Like many, if not most, readers of this magazine, I often vote against my economic interests. Whenever I vote for a candidate who wants to redistribute wealth--which is basically whenever I vote--I am electing to make myself poorer. Like many of you, then, I am a values voter. There are more important things to me than money. This is not entirely selfless. I vote not only for a world I want to see but a world I want to be part of and a world I think would welcome me as part of it. It has never really occurred to me that I might cast a vote in solidarity with those who earn like me.
So the fact that so many white working-class people in this country vote Republican does not strike me, a priori, as an aberration. That they put different priorities (like opposing gay marriage or abortion) ahead of their financial well-being does not mean they are any less savvy about their interests than I am.
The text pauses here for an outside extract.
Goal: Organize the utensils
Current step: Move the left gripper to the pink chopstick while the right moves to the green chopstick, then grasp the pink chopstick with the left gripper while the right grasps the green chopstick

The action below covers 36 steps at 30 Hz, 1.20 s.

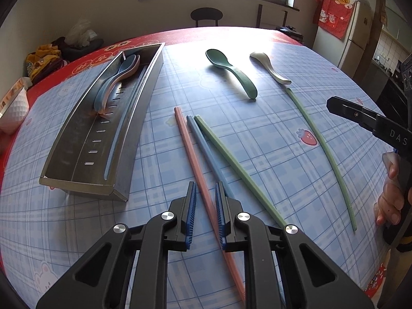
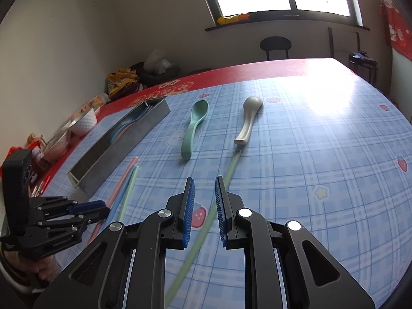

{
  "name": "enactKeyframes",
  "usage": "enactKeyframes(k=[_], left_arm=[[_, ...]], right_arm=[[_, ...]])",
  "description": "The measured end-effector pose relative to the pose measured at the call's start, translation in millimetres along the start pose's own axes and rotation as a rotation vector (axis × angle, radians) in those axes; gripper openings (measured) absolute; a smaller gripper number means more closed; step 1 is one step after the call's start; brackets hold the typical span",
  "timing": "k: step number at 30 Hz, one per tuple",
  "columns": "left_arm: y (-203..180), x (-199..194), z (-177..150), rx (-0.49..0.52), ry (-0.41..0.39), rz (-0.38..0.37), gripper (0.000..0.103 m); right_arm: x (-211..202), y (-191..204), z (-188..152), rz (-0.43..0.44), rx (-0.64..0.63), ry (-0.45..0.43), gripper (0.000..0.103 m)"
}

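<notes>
Pink chopstick (image 1: 195,170) lies on the table (image 1: 257,141) just right of the steel tray (image 1: 77,139), touching the blue chopstick (image 1: 203,149) and green chopstick (image 1: 231,164). Left gripper (image 1: 206,195) straddles the pink one, jaws narrow, pads not pressing. Right gripper (image 2: 204,193) narrow, over the long green chopstick (image 2: 206,226), not gripping. Green spoon (image 1: 231,73) and white spoon (image 1: 270,68) lie beyond, right of tray.

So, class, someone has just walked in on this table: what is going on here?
A person holds a gripper in each hand, sorting utensils into a metal tray. The left gripper straddles the pink chopstick; whether it grips yet is unclear. The right gripper hovers over a lone green chopstick. A blue chopstick, another green one, a green spoon and a pale spoon lie loose.
</notes>
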<state>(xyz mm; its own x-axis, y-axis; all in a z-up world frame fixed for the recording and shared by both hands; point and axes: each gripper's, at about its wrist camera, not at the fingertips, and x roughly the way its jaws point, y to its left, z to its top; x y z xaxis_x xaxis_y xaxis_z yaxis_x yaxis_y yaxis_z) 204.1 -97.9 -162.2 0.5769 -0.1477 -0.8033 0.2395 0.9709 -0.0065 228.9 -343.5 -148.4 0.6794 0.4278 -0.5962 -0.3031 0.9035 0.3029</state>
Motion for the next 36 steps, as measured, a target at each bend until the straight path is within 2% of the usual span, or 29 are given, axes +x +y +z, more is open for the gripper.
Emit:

I think their priorities are wrong. But I don't think them irrational.
Barack Obama was quick to admit--as he should have been--that his characterization of poor white Pennsylvanians as "bitter" people who "cling to guns or religion or antipathy to people who aren't like them or anti-immigrant sentiment or anti-trade sentiment as a way to explain their frustrations" was a mistake. To suggest that poor white people who vote Republican in this country are the victims of a collective electoral false consciousness is as convenient as it is deluded. It forgoes any effort to understand why they do what they do or how we might persuade them to do otherwise, suggesting instead we are high-minded and they have been hoodwinked. If that's our attitude, no wonder they vote for the other side. Ask any neocon, and he'll tell you--trying to liberate people who have no interest in the freedom you have in store for them is an exhausting and unrewarding business.